Problem requirements:
Reproduce word for word the lines between those holding "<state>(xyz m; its" and "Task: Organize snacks", inclusive, and nothing else from the data below.

Stored data:
+ + + + + + +
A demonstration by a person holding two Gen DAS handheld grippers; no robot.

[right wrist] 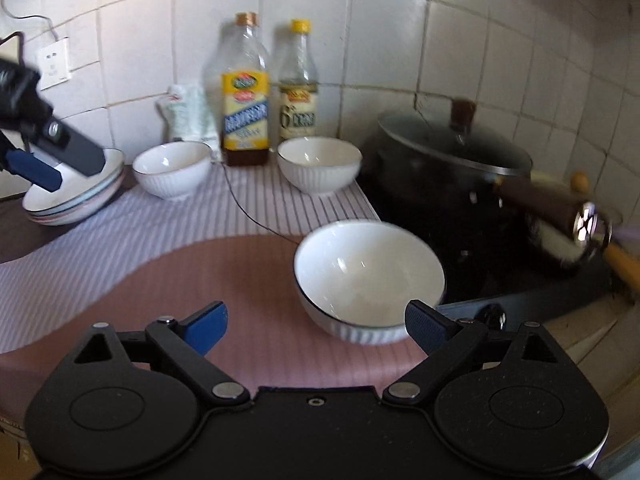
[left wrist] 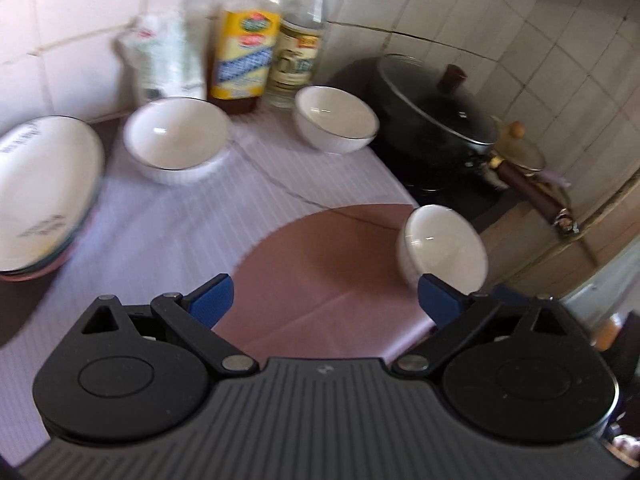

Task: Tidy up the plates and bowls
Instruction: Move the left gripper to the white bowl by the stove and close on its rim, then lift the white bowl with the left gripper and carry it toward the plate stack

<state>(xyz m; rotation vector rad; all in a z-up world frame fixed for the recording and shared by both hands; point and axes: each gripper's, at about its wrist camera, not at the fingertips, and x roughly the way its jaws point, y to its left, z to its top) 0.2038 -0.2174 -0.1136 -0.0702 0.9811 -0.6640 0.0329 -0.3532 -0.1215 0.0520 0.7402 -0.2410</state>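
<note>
In the right wrist view, the right hand-held gripper (right wrist: pixel 316 322) fills the bottom of the frame, its blue pads spread wide and clasping nothing. Just beyond it, right of centre, the near bowl (right wrist: pixel 370 280) sits on the pink mat of the counter (right wrist: pixel 120 224), mouth up and tipped slightly toward the camera. Its right rim lies close to the right pad, apart from it as far as I can tell. To take it well, I judge one pad should go inside the rim and the other outside on the ribbed wall, closing gently so the glazed surface does not slip.

The left hand-held gripper (left wrist: pixel 324 298) is likewise released and empty in its own view. In the right wrist view it hangs at the left edge, over the stack of plates (right wrist: pixel 72 204).

Farther up the frame, two more bowls stand upright on the striped cloth: the left bowl (right wrist: pixel 172 170) at centre left and the back bowl (right wrist: pixel 320 164) at centre. Being round, none has a long axis; each opens upward. The plates lie flat and nested at the left edge. Stacking the bowls would likely need each rim held level.

Behind them, two bottles (right wrist: pixel 244 92) and a pouch (right wrist: pixel 188 112) stand against the tiled wall. A lidded black pot (right wrist: pixel 452 152) fills the right.
</note>
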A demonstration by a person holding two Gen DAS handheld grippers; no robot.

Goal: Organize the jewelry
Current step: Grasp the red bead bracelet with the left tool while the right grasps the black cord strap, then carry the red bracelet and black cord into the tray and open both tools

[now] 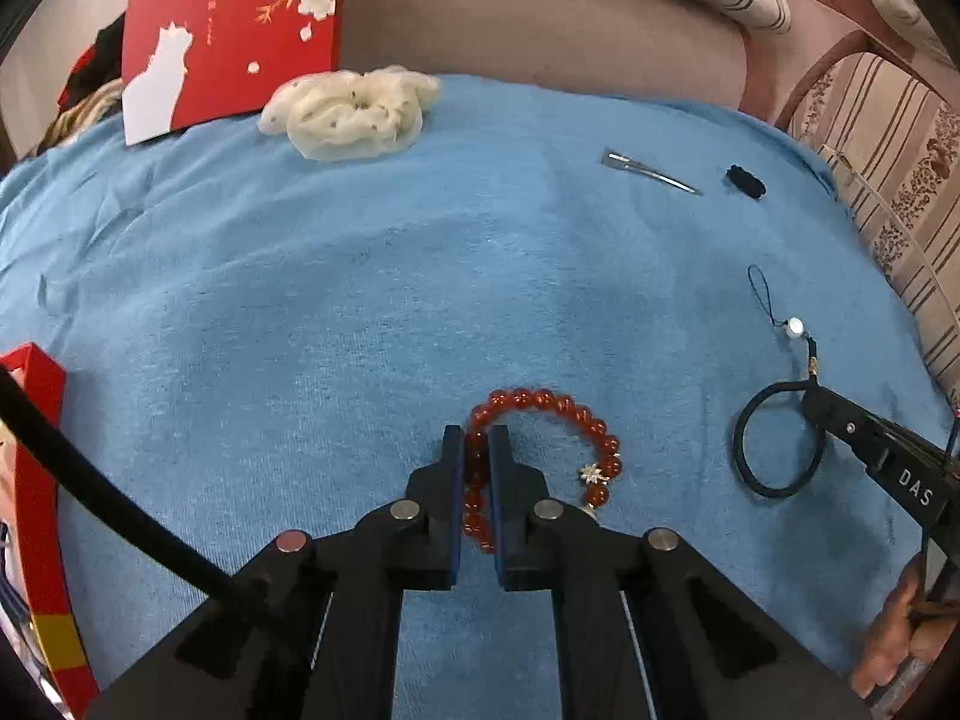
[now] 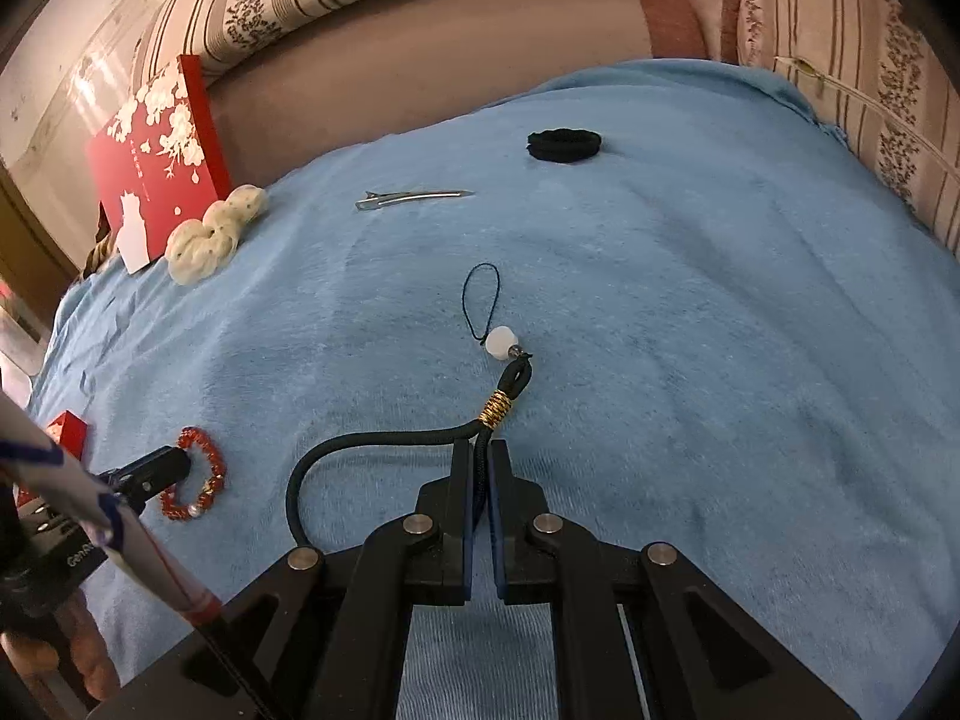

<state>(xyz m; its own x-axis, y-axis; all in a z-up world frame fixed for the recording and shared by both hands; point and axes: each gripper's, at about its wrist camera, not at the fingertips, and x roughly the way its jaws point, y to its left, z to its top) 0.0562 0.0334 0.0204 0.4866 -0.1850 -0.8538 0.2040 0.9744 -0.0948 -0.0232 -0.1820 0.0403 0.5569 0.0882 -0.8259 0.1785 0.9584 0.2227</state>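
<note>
Nearest the left wrist camera, the left gripper [image 1: 477,450] is pinching the red bead bracelet [image 1: 543,402] between its two fingers, the rest of the beaded loop lying on the blue cloth [image 1: 360,276] just to the right of the claw. Close to the right wrist camera, the right gripper [image 2: 478,462] is squeezing the black cord loop [image 2: 360,441] just below its gold-wound knot, the cord curling away to the left on the cloth. Just beyond that knot, a white bead [image 2: 501,342] and a thin black string loop are lying flat. Farther out, a silver hair clip [image 2: 414,198] and a black hair tie [image 2: 564,145] are resting well apart. At the far left edge, a cream scrunchie [image 1: 348,111] is sitting against a red box lid [image 1: 234,30].
</note>
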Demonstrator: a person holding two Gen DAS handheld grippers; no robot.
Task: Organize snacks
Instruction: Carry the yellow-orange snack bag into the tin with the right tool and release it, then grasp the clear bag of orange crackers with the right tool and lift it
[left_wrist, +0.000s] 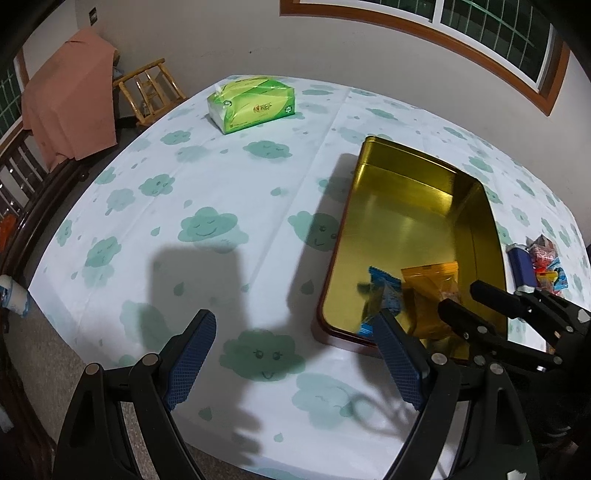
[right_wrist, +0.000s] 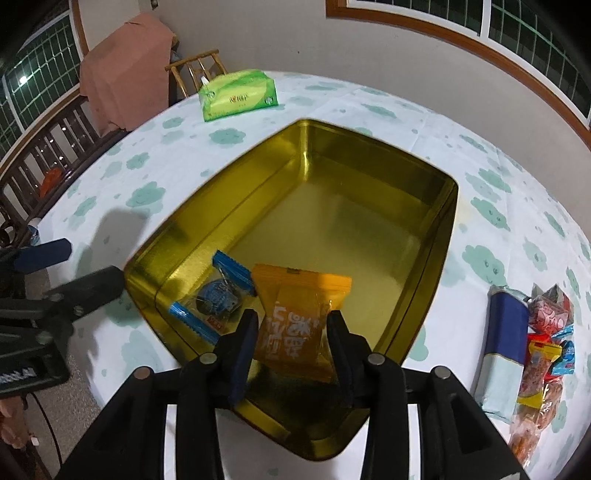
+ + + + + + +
Answer below:
<state>(xyz m; its own x-axis, y-axis; all in a z-up world frame fixed for the recording and shared by both hands; point and axes: each gripper's, at about its wrist camera, not at the fingertips, and x roughly the way its jaws point, y to its left, z to its top) 0.0562 0.0334 0.0204 0.4866 -0.1850 -0.8538 0.2040 0.9744 -0.0948 -0.0232 -0.1820 0.0403 0.5569 0.0882 -0.8259 0.1785 0.9584 0.2227</state>
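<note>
Nearest the left wrist camera, the left gripper [image 1: 477,450] is pinching the red bead bracelet [image 1: 543,402] between its two fingers, the rest of the beaded loop lying on the blue cloth [image 1: 360,276] just to the right of the claw. Close to the right wrist camera, the right gripper [image 2: 478,462] is squeezing the black cord loop [image 2: 360,441] just below its gold-wound knot, the cord curling away to the left on the cloth. Just beyond that knot, a white bead [image 2: 501,342] and a thin black string loop are lying flat. Farther out, a silver hair clip [image 2: 414,198] and a black hair tie [image 2: 564,145] are resting well apart. At the far left edge, a cream scrunchie [image 1: 348,111] is sitting against a red box lid [image 1: 234,30].
</note>
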Demonstrator: a person holding two Gen DAS handheld grippers; no robot.
Task: Organize snacks

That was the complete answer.